> [WORK REQUIRED]:
In the data below, find the line that contains "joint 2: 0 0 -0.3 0" and the line that contains "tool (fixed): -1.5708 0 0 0". Copy both, plus every line between them, exactly.

> [EXERCISE DATA]:

----

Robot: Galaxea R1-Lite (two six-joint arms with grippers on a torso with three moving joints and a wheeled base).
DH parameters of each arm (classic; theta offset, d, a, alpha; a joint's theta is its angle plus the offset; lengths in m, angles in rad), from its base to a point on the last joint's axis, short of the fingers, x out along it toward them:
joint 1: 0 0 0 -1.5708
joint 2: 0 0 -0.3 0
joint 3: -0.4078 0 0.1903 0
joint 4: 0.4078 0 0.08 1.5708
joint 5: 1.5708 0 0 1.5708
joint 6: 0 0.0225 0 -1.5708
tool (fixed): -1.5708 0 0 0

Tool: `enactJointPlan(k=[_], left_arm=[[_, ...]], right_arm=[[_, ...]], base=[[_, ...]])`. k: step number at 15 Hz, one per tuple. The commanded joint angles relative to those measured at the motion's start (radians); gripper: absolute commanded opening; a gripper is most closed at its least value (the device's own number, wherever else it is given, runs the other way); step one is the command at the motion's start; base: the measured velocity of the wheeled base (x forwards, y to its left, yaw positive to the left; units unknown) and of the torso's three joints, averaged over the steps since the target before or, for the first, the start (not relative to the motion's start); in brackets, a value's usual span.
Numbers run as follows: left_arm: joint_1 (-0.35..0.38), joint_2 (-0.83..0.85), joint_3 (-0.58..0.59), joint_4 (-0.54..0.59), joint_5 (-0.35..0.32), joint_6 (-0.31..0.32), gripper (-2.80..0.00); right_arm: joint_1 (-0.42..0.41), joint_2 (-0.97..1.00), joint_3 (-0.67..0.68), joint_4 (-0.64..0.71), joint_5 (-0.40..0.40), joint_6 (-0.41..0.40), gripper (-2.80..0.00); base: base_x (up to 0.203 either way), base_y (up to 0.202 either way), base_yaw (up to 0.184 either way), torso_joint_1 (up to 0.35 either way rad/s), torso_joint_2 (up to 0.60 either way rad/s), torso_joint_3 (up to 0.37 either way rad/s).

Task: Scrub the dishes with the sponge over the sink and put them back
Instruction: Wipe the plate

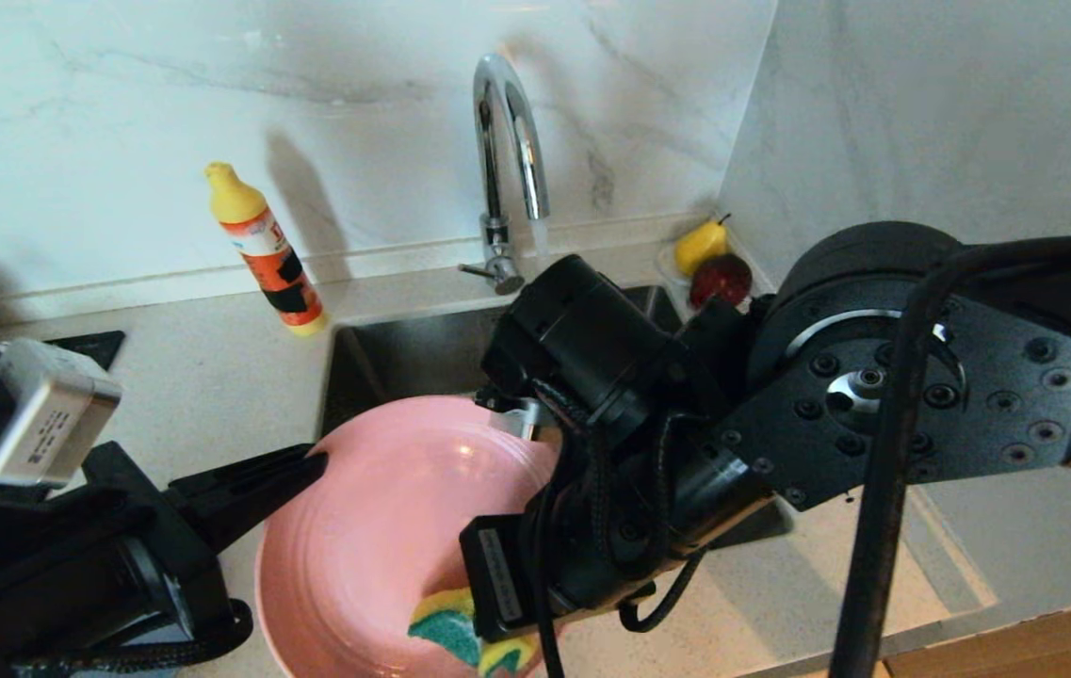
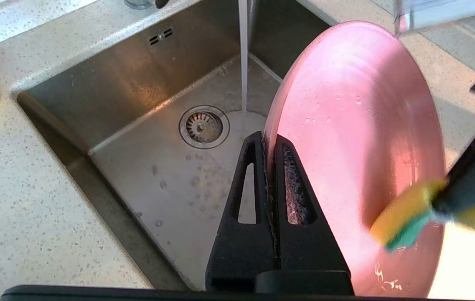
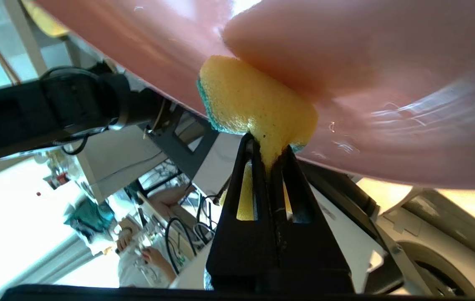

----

> [TASK ANSWER]:
joint 2: 0 0 -0.3 0
joint 3: -0.4078 0 0.1903 0
joint 4: 0.4078 0 0.08 1.5708
joint 5: 1.5708 0 0 1.5708
joint 6: 0 0.0225 0 -1.5708
tool (fixed): -1.5708 0 0 0

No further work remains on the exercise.